Content starts
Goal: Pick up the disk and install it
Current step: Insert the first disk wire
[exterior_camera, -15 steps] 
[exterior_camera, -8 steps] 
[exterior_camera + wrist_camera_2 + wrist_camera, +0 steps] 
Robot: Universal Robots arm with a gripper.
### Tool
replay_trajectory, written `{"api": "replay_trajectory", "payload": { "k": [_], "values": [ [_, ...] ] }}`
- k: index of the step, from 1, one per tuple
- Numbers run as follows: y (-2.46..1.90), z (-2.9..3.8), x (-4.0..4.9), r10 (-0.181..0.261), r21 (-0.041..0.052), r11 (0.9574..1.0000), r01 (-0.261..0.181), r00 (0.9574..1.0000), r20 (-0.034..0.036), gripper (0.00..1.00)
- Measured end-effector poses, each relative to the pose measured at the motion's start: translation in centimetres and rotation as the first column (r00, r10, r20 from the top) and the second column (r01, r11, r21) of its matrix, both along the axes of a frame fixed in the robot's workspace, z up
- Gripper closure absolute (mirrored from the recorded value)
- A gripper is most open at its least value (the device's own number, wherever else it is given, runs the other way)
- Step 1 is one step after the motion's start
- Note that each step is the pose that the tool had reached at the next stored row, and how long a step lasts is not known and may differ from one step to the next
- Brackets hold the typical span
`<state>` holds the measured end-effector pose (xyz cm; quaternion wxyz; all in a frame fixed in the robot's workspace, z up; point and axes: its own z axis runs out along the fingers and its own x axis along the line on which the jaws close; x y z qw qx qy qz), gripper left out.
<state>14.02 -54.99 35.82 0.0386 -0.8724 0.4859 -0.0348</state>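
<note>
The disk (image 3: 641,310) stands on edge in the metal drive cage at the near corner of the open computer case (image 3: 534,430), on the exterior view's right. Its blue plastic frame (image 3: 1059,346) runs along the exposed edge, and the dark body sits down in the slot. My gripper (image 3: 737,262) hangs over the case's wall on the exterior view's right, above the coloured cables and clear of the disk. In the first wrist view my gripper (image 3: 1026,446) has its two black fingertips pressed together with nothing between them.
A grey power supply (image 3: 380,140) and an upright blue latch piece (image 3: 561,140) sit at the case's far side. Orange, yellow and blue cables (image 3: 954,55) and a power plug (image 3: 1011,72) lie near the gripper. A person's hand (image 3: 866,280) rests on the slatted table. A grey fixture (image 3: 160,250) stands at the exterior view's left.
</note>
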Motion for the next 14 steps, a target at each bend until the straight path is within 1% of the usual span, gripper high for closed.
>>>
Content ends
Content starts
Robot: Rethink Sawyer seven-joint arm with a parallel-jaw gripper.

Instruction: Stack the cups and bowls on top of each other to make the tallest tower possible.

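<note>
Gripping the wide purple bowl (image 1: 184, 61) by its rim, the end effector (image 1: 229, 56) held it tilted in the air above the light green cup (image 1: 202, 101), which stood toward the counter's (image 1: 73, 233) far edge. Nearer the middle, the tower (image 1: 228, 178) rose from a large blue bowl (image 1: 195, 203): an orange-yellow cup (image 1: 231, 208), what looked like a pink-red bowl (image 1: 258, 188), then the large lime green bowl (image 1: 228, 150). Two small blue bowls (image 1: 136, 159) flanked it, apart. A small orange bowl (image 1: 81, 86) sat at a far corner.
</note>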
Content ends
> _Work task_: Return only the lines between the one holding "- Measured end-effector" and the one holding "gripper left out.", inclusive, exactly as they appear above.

> _Answer box_:
- Measured end-effector poses, each relative to the pose measured at the motion's start: translation in centimetres and rotation as the first column (r00, r10, r20 from the top) and the second column (r01, r11, r21) of its matrix, both along the axes of a frame fixed in the robot's workspace, z up
- Gripper closure absolute (mirrored from the recorded value)
- A gripper is most open at its least value (the device's own number, wherever else it is given, runs the other way)
- Step 1 is one step after the motion's start
- Note that each step is the pose that the tool had reached at the next stored row, and how long a step lasts is not known and may differ from one step to the next
- Brackets hold the typical span
`<state>` holds the measured end-effector pose (xyz cm; quaternion wxyz; all in a frame fixed in the robot's workspace, z up; point and axes: its own z axis runs out along the fingers and its own x axis along the line on which the jaws close; x y z qw qx qy qz), gripper left out.

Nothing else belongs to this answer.